Interspersed in those experiences, I also interviewed for munitions related engineering opportunities. In one case, working on teams developing new versions of torpedoes for naval warfare (i.e., sinking ships). Years later, I was asked, by a former college teammate, to come and interview for a land munitions engineering position. As I sat in the lobby waiting, there was a large display high on the wall highlighting their products. It could have been labelled “101 ways to blow people up from a distance”. I declined both positions for several reasons. Yet many engineers, my friend included, regarded their work as important and vital to the defense effort, which it was.
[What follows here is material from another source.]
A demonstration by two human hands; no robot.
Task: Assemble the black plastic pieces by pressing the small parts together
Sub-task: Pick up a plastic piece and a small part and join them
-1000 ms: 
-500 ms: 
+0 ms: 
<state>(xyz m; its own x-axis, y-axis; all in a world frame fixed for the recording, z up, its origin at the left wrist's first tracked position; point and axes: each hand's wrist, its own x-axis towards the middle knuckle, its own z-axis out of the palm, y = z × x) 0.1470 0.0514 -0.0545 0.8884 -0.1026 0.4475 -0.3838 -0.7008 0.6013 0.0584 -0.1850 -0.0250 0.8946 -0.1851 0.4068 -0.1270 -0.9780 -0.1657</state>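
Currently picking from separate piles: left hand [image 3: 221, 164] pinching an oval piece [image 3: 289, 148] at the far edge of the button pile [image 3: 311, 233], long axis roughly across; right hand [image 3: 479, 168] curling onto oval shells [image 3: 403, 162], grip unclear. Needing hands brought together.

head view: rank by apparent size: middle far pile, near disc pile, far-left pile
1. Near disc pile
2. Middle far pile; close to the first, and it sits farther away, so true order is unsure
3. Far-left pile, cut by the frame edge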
When addressing students about career investigation, I tell them as they live their lives to look around at the people performing tasks around them. Look at it in the context of what they are doing for a job, career, and does it look like something they would enjoy doing. Maybe putting engineering in a more tangible light would help younger students to “see themselves” doing those types of things as they reach adulthood.
The tough part is that young students don’t get to see engineers in action. We are behind doors that few students get to pass through.
It is up to us to open those doors. Convince the school system and educators that what we do is worth giving their students a good look at.
Life and death aside, there is a myriad of products being manufactured, as your look around earlier revealed. Introducing young minds to the concept of making those things, ANYTHING come to life, can light a fire that propels them through those math, science and technology classes that seem so irrelevant now.